A porta-voz do FMI, Julie Kozack, disse que o Fundo continua acompanhando os acontecimentos na Venezuela, apesar de ter suspendido suas relações com o governo venezuelano desde 2019.

Julie acrescentou que o FMI será orientado por seus membros e pela comunidade internacional sobre a possibilidade de retomar o relacionamento com o país, que viu cerca de um quarto de sua população — cerca de 8 milhões de pessoas — deixar a nação desde 2014.

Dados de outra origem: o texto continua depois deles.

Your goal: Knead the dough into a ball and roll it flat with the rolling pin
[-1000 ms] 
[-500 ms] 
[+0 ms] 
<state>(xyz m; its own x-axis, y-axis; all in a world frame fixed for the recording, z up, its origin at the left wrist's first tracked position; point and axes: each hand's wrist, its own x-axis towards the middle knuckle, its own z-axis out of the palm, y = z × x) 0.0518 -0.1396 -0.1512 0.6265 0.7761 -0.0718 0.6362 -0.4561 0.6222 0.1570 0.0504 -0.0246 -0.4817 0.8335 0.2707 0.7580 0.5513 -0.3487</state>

“A Venezuela está passando por uma crise econômica e humanitária severa e prolongada”, disse Kozack durante uma coletiva do FMI. “As condições socioeconômicas continuam muito difíceis; a pobreza é alta, a desigualdade é alta e há escassez generalizada de serviços básicos. A situação, de modo geral, é bastante frágil.”

O FMI estimou que a dívida pública da Venezuela equivale a 180% do Produto Interno Bruto (PIB) do país, antes de quaisquer decisões judiciais ou arbitragens relacionadas a inadimplências anteriores.

Julie disse que a diretora-gerente do FMI, Kristalina Georgieva, debateu sobre a Venezuela com o secretário do Tesouro dos Estados Unidos, Scott Bessent, como parte de seu diálogo regular sobre políticas e questões relacionadas a países.

Ela afirmou que o organismo ainda está reunindo informações e fatos para definir a melhor forma de proceder em relação à Venezuela.

O presidente dos Estados Unidos, Donald Trump, disse na semana passada que visitaria a Venezuela. No mês passado, forças americanas atacaram a Venezuela e capturaram seu líder, Nicolás Maduro, que estava no poder há mais de 12 anos.

Trump afirmou que reconheceria a presidente interina Delcy Rodríguez, que serviu como vice-presidente de Maduro, como chefe do governo legítimo da Venezuela, o que representaria uma mudança em sua posição. Autoridades do governo Trump haviam deixado claro, nas últimas semanas, que tal reconhecimento não era a posição de Washington.

O FMI não se envolve formalmente com a Venezuela há mais de duas décadas, tendo concluído sua última avaliação formal da economia do país em 2004. A Venezuela quitou seu último empréstimo com o Banco Mundial em 2007, quando o antecessor de Maduro, o falecido Hugo Chávez, declarou que o país “não precisaria mais ir a Washington” em busca de financiamento.

A diretora-gerente do FMI disse à Reuters no mês passado que o Fundo está pronto para apoiar a Venezuela, mas precisa que seus principais acionistas — incluindo os EUA — reconheçam a liderança do país, além de que as autoridades venezuelanas solicitem assistência ao organismo.

Caso o FMI restabeleça os laços com a Venezuela, o exportador sul-americano de petróleo teria acesso a cerca de US$ 4,9 bilhões em Direitos Especiais de Saque (DES) do FMI, que foram congelados quando o fundo suspendeu suas relações com o país há sete anos devido à falta de reconhecimento do governo Maduro.

Bessent afirmou no mês passado que o governo Trump estaria disposto a converter esses DES da Venezuela em dólares para ajudar na reconstrução da economia do país, à medida que mais sanções forem suspensas. Os Direitos são compostos por dólares, euros, ienes, libras esterlinas e yuans.